Let’s look at distribution again. Supposing that the company that tried to differentiate with quick delivery took some time to talk to their customers that are retail operations. Perhaps they might discover that their customers spend time breaking down the goods they receive from the distribution company into smaller lots for reshipping. The distribution company might be able to save their customers time and effort by packaging their goods in such a way that the customers would have minimal repackaging to do.

At times, it might be possible to turn an industry standard on it’s’ head in order to gain competitive advantage. Prior to Starbucks, most of the coffee industry was centered on fast food coffee chains such as donut shops. Fast was the operating word. Starbucks created a product that included not just upgraded coffee, but an entire experience.

The company wanted people to stay longer, not leave quickly. Starbucks achieved tremendous success with that strategy; only recently have they made moves that have harmed them (but that’s the topic of another Blog).

The name of the game in competitive advantage is to stay focused on the right things for your industry!

Strategy, Finance and Project Management

I have heard it said on many occasions, “But we don’t do any projects!” Of course, the company executive who has said this really means it. And, in a certain sense, he is correct. His company more than likely does no client projects. The reality is that if the company has a strategy, and renews that strategy periodically, then the company has projects. The fundamentally projects are about change, any change. And the reality is that without proper project management that links together strategy and finance, many attempts at renewing strategy are futile.

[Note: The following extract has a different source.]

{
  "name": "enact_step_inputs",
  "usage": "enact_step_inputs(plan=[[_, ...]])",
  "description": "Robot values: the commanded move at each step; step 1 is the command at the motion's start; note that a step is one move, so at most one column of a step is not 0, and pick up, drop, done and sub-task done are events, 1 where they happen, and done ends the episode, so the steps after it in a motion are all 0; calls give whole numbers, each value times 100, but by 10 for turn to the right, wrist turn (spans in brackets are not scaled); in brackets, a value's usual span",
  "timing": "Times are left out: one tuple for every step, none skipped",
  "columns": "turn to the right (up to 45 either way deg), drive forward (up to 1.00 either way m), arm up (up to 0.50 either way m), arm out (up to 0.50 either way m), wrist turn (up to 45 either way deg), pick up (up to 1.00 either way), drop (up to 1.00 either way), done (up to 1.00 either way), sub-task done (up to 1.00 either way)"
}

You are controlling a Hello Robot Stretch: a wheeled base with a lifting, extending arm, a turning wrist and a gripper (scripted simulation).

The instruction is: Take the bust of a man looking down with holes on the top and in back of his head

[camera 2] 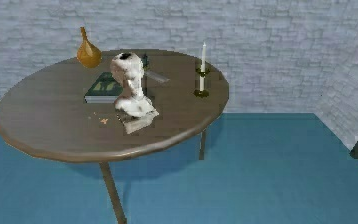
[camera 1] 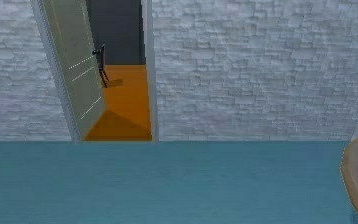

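Observation:
A pale stone-coloured bust [camera 2: 133,92] of a man with a dark hole at the top of its head stands on a round brown wooden table [camera 2: 47,115] in the arm side view, near the table's middle and a little toward its front edge.
On the table also lie a dark green book [camera 2: 103,89], an amber gourd-shaped vase [camera 2: 88,49], a white candle in a dark holder [camera 2: 202,72] and small bits [camera 2: 103,119]. In the forward view a pale door [camera 1: 75,62] stands ajar onto an orange floor [camera 1: 122,105]; a table edge [camera 1: 357,180] shows at the right.

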Motion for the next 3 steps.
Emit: enact_step_inputs(plan=[[0,0,50,0,0,0,0,0,0],[0,0,38,0,0,0,0,0,0],[0,0,0,50,0,0,0,0,0]])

Proper project initiation and planning asks a series of fundamental questions that set a performance baseline that can be integrated into pro forma financial statements. Once integrated, the pro forma statements enable a company to review a range of possible financial outcomes in order to decide whether or not the project meets the company’s criteria for being undertaken. The baseline also permits the company to make intelligent decisions at markers along the way, called Phase Gates, as to whether or not the project should continue.

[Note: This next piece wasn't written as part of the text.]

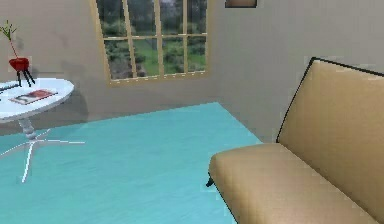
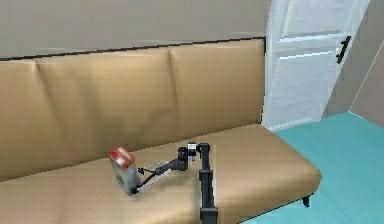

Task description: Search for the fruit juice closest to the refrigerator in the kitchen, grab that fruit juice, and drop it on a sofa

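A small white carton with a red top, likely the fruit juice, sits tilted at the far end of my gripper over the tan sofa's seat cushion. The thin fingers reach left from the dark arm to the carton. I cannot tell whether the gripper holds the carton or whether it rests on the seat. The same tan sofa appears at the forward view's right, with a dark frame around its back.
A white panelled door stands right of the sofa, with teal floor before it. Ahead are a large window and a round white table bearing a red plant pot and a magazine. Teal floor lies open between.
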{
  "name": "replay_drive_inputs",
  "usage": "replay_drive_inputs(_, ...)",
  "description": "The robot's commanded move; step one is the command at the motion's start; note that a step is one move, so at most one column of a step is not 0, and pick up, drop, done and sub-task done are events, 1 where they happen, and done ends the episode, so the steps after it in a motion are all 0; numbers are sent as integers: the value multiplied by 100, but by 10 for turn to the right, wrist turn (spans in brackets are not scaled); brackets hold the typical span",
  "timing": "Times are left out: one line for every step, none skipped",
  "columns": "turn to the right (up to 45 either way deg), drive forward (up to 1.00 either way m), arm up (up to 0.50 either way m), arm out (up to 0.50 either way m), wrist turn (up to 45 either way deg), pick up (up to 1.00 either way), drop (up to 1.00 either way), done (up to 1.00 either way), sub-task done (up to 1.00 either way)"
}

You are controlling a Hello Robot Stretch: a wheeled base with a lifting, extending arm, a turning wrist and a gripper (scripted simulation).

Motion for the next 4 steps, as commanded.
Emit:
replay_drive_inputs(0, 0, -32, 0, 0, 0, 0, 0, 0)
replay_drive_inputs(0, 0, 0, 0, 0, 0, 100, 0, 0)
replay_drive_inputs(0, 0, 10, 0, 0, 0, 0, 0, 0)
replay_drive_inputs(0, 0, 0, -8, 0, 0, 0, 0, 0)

Here are questions that will help a company get the project right the first time around:

What is the project; what will it deliver? Fundamental question – often ignored. This is like taking off on a trip without ever determining where you are going. Now, the answer to the question may not be readily apparent when it is first asked. The company may have an idea of the business objective that they want delivered by the project, without understanding exactly how it will be accomplished. A crucial part of planning is determining, in more detail, what the end objective will be?

Who are the stakeholders? As with the first question, this one is frequently unanswered, in particular with strategic projects. As I mentioned in a previous blog posting, A Simple Strategy, identifying each of strategic stakeholder and what their stake is can be the difference between success and failure. Stakeholders can be both internal and external to the company, but most often it is employee stakeholders that are missed.

What is success and how is it defined? You would think that this is a question that would never be missed. Not so! When defining success for a strategy project, each area of the company needs to have their particular element define, and how that element is linked to success measures. The link needs to be concrete and measurable.

What is the work, who will do it and how much is there to do? Defining the actual work to be done to a level of detail that guides competent team members is foundational. This work will lead to the creation of a project schedule, cash flow statement and budget. Of course, the previous questions set the stage for these last three, whose answers become the baseline mentioned above.

Once all of the information about schedule, budget and cash flow are integrated into forward looking pro forma financial statements, the company has information for good decision making.